En Centrafrique la publication selon laquelle Martin Ziguélé, président du parti politique Mouvement de Libération du Peuple Centrafricain (MLPC) s’est moqué des tombes de ses amis en laissant de l’argent, est une fausse interprétation. Méfiez-vous !
La publication est très vite devenue virale sur le réseau social Facebook depuis le 08 octobre, alimentée pour la première fois par Theophane Ngbaba dans le groupe de partage d’information République Centre Africaine puis a été relayée par d’autres internautes sur différents sites d’information en ligne.
Cette publication soutient que : « Je ne suis pas politicien donc j’analyse juste les faits : n’est-ce pas là se moquer de quelqu’un ? Par respect on dépose les bouquets de fleurs sur les tombeaux de nos regrettés défunts, on ne farote pas avec quelques billets de 1000FCFA….c’est insultant Mr L’honorable ».
Une tradition locale (spécialistes)
Dans le cadre de la vérification des faits l’équipe du Congo Check en Centrafrique a pu rencontrer les chercheurs pour éclairer l’opinion publique à cette problématique.
Le docteur Kevin Kossi, sociologue et professeur au département de la sociologie à l’Université de Bangui, trouve que c’est une relation traditionnelle avec les morts.
« La mort n’est pas en effet un départ définitif selon la culture africaine. Par conséquent il faut des rituels. Chez nous en Afrique lorsque les parents organisent des rituels c’est pour entretenir les relations qui existent entre eux et les morts. Alors je peux dire qu’il y a deux situations qui se dégagent de cet acte, le fait de bénir ces tombes et distribuer de l’argent, soit c’est pour permettre à ces défunts de continuer à vivre parce que les morts ne sont pas morts. Soit pour solliciter leurs forces parce qu’ils nous influencent » explique le sociologue.
« Si on n’a des difficultés comme : problème d’emploi, bâtir au pouvoir, d’avoir de poste ou bien de gagner une situation donnée, on peut toutefois ouvrir des sacrifices à ses grands parent, cela peut être le morceau de viandes, le poulet ou de l’argent afin de solliciter leurs appuis mystiques de pouvoir nous guider dans tout ce que nous voulons faire ici-bas. Donc l’acte de Ziguélé est correct selon la coutume africaine, ce n’est pas le fait de se moquer de respect » poursuit-il.

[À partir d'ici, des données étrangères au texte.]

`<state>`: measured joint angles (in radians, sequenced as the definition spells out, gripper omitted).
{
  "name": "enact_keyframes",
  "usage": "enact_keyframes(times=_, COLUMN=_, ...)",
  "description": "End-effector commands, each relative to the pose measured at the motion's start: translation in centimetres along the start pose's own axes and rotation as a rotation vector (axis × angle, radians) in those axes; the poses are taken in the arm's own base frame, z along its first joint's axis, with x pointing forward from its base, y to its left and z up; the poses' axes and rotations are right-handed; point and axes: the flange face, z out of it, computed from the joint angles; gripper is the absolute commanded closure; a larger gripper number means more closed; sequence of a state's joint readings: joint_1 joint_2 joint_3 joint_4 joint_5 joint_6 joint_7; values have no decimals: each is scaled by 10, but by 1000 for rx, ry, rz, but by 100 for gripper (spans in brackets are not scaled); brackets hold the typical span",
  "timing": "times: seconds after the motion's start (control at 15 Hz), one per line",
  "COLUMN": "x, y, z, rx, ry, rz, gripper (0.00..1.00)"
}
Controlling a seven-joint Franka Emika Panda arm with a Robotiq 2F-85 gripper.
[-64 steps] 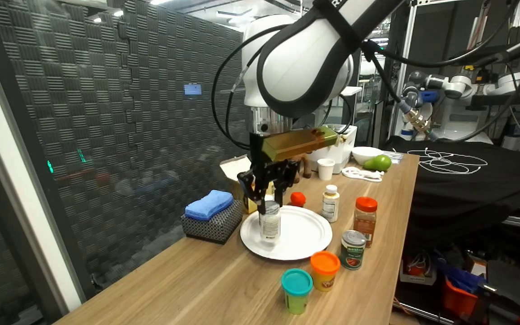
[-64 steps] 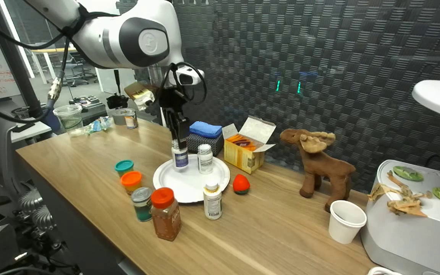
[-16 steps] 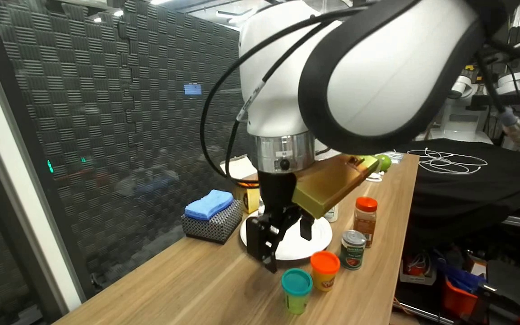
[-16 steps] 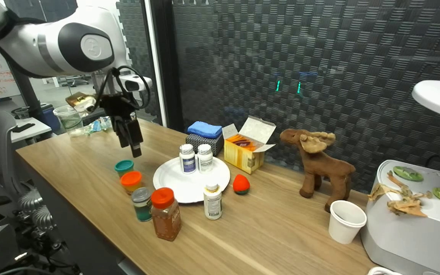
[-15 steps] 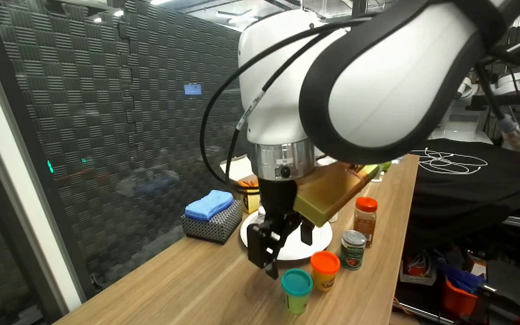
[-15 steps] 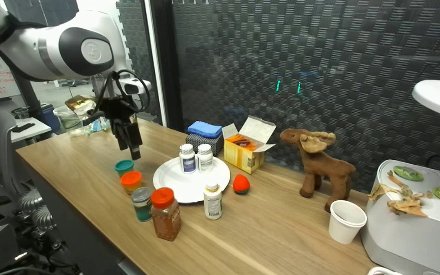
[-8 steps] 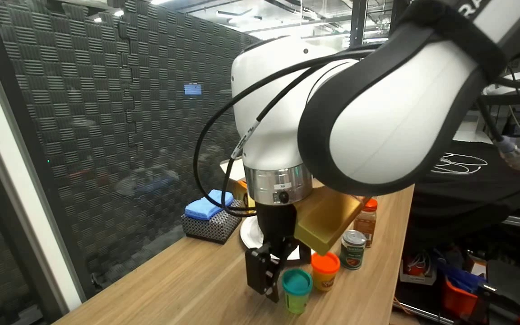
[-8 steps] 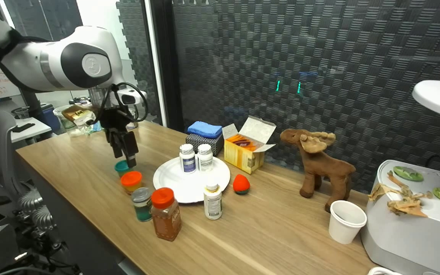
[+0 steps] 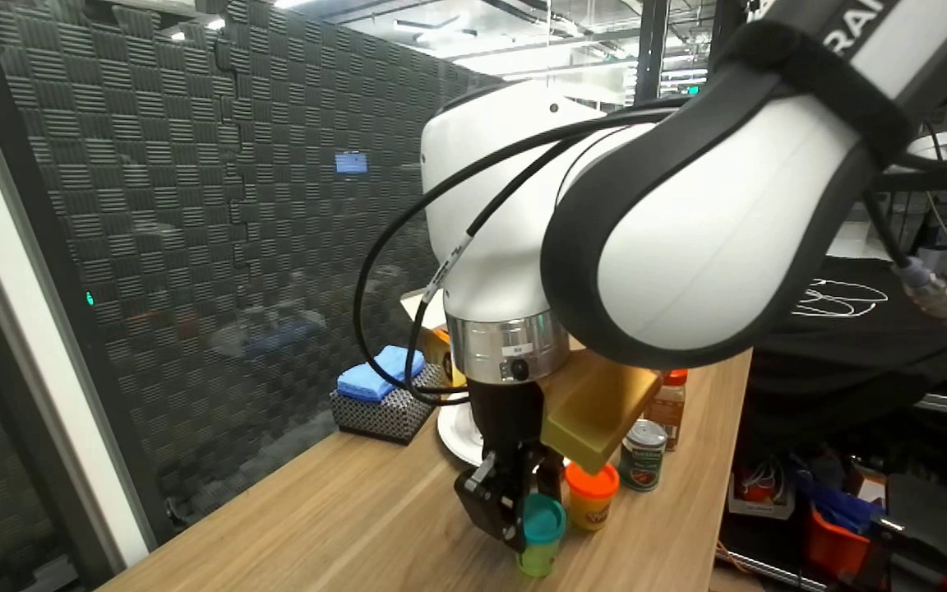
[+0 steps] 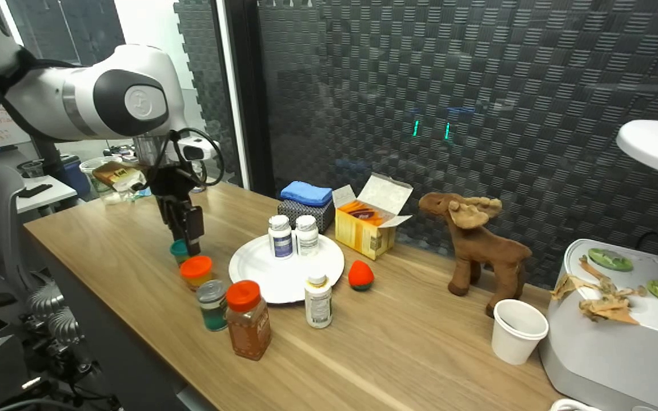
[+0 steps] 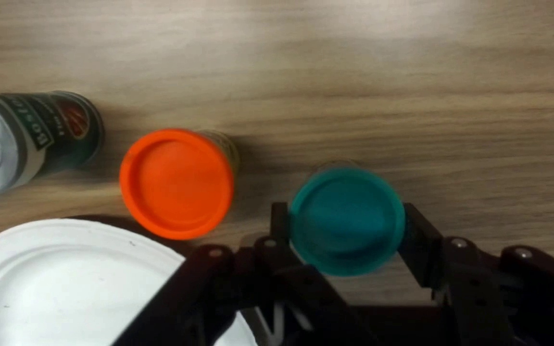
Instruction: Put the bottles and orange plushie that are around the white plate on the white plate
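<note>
My gripper (image 11: pixel 346 223) has its two fingers pressed to opposite sides of the teal-topped jar (image 9: pixel 542 526), which stands upright on the table. Beside it are an orange-lidded jar (image 11: pixel 176 185) and a green-labelled can (image 10: pixel 213 307). The red-capped bottle (image 10: pixel 249 328) and a white bottle (image 10: pixel 319 305) stand just off the rim of the white plate (image 10: pixel 266 279). Two more white bottles, one purple-labelled (image 10: pixel 281 242) and one plain (image 10: pixel 307 240), are upright on that plate. The orange plushie (image 10: pixel 360 274) lies on the table past the plate's edge; my arm hides it in an exterior view.
Behind the plate are a blue cloth (image 10: pixel 307 193) on a dark box and an open yellow carton (image 10: pixel 366 234). Farther along stand a brown plush moose (image 10: pixel 480 251), white paper cups (image 10: pixel 516 337) and a grey appliance (image 10: pixel 620 354). The table's edge runs near the jars.
After leaving the purple-labelled bottle on the plate, my gripper moved over to the teal-topped jar and came down around it. In the last half second its fingers closed against the lid.
</note>
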<state>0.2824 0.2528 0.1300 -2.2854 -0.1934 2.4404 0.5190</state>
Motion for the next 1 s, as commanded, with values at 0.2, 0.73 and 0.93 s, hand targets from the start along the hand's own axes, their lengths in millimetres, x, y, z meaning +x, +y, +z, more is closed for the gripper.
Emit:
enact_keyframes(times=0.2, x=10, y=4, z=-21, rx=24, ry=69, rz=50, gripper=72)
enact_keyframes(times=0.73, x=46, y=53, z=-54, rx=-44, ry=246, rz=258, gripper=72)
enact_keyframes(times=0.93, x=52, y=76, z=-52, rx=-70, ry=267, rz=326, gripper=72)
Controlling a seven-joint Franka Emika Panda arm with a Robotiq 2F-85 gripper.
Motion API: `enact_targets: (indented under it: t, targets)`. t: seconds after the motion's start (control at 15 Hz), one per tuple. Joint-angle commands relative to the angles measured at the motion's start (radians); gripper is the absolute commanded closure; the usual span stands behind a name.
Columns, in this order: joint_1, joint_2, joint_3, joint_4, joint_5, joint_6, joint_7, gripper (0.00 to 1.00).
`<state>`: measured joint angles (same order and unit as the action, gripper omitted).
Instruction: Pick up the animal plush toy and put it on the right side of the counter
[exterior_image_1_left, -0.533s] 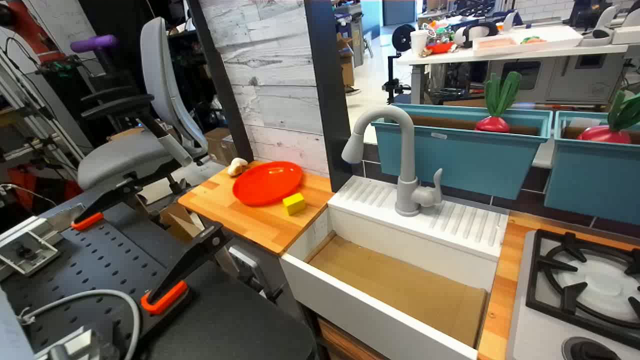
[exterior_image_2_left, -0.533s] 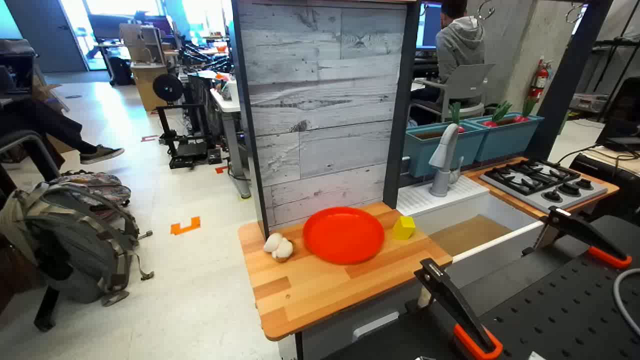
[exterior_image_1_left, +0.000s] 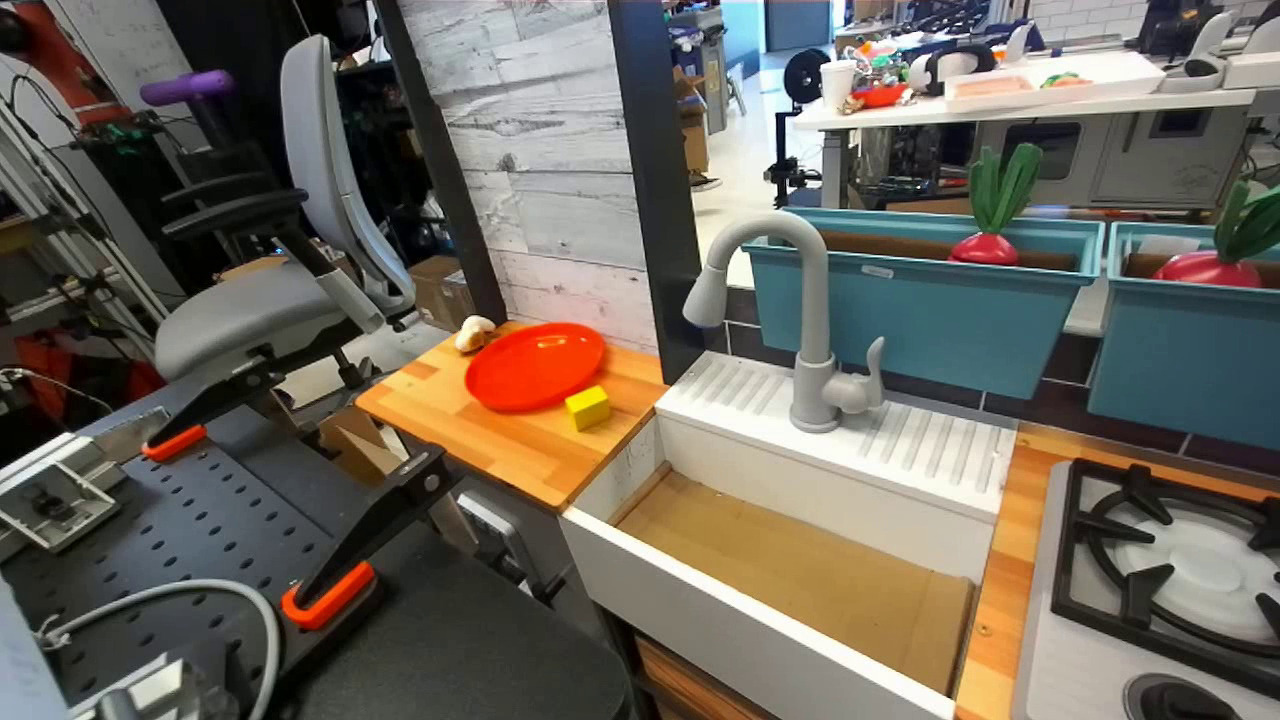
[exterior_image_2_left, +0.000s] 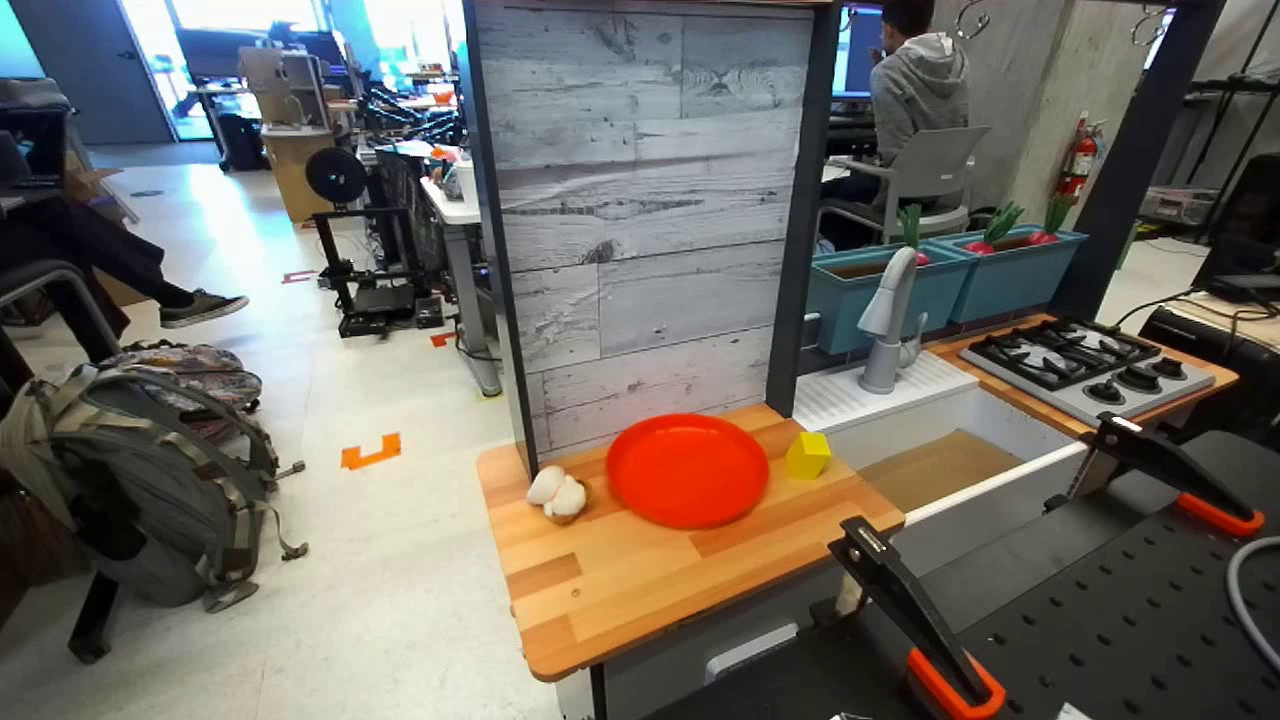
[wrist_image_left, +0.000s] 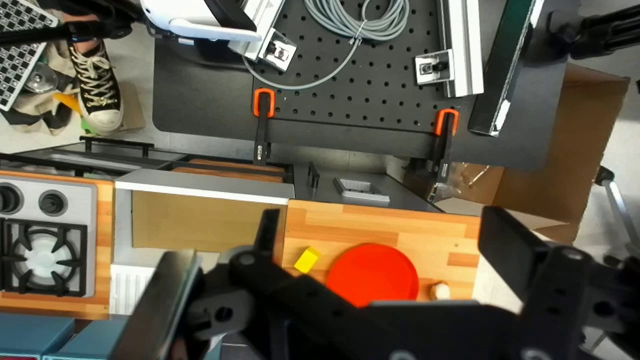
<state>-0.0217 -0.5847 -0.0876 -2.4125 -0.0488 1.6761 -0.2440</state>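
Wrist view, looking down: the dark, blurred gripper (wrist_image_left: 382, 222) fills the six o'clock edge, spread wide, its two black fingers (wrist_image_left: 507, 245) well apart, one tip toward eight o'clock from the centre, the other just past three. Beyond and between the tips shows the counter (wrist_image_left: 430, 235), a light-brown wooden top. On it lies a round red plate (wrist_image_left: 372, 272), its six o'clock side hidden by the gripper. Taking the plate as the clock, a small yellow block (wrist_image_left: 307, 260) sits just beside it, a little past nine, and a small white lump (wrist_image_left: 440, 291) near it between three and four, too small to tell whether it is plush. In both exterior views the plate likewise lies between lump and block. At the nine o'clock end of this wood is a white sink (wrist_image_left: 205, 181) with brown cardboard (wrist_image_left: 185, 222) on its bottom, and farther toward nine a stove (wrist_image_left: 47, 240) set on more of the counter. In an exterior view a grey faucet (exterior_image_1_left: 815, 310) stands upright at the sink's twelve o'clock edge, with blue-green planters (exterior_image_1_left: 920, 320) behind it toward one. At twelve in the wrist view, two orange-tipped black clamps (wrist_image_left: 262, 132) sit at the edge of a dark board (wrist_image_left: 400, 100) full of holes.
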Motion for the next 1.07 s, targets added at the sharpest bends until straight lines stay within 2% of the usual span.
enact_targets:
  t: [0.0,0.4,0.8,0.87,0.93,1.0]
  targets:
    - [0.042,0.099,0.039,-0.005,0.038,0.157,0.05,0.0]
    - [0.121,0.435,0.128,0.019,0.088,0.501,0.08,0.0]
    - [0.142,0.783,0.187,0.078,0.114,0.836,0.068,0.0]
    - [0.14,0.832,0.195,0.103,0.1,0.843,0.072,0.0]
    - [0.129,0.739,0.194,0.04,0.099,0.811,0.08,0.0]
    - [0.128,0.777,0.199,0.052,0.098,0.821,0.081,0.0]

Une visibilité politique en prélude des élections
Sur le plan communicationnel l’équipe de Congo Check en RCA s’est rapprochée du professeur Jules Yanganda, expert en communication et enseignant au département des Sciences de l’Information et de la Communication à l’université de Bangui, voit dans l’acte de Ziguélé sur ces tombes un geste de marketing politique.
« Il s’agit d’un marketing politique surtout cela se situe en période électorale. Ziguélé veut démontrer à travers ce geste qu’il reste fils du terroir, quelqu’un qui garde et respecte la tradition. Donc ce geste signifie qu’il est un candidat proche du peuple, à qui le peuple doit faire confiance pour contribuer au développement » affirme-t-il.
Pour Martin Ziguélé, le culte aux morts est présent dans la tradition voire dans la religion
Dans une interview exclusive accordée à Congo Check par Martin Ziguélé, ce dernier dément toutes ces affirmations.
« Je pense que c’est une interprétation fallacieuse. Dans la région où je suis né précisément à Paoua lorsque vous allez vous incliner devant une tombe d’un parent ou un ami, vous allez avec les neveux du défunt et lorsque vous deposez de l’argent sur la tombe, ce sont les neveux du défunt qui prennent cet argent. Ce qui m’a vraiment surpris est la réaction des uns et autres. Je ne sais pas, quelle interprétation les gens ont voulu donner à cela, moi je suis chrétien bien avant ceux qui parlent sur les réseaux sociaux. Lorsqu’on prie saint Vincent de Paul ou on implore la sainte vierge Marie, est-ce que c’est du charlatanisme ? Soyons sérieux».
Dans la même lignée ce dernier poursuit : « j’ai 63 ans. Quel intérêt aurai-je à me moquer de quelqu’un qui est déjà mort ? Le geste que j’ai fait ce n’est pas pour me moquer de qui ce soit croyez-moi. Ce sont mes camarades, j’ai ce droit d’honorer leurs mémoires » a-t-il conclu.
A l’horizon des échéances électorales en République Centrafricaine, plusieurs campagnes de désinformation fleurissent sur les réseaux sociaux visant des potentiels candidats, dans l’optique de manipuler l’opinion publique.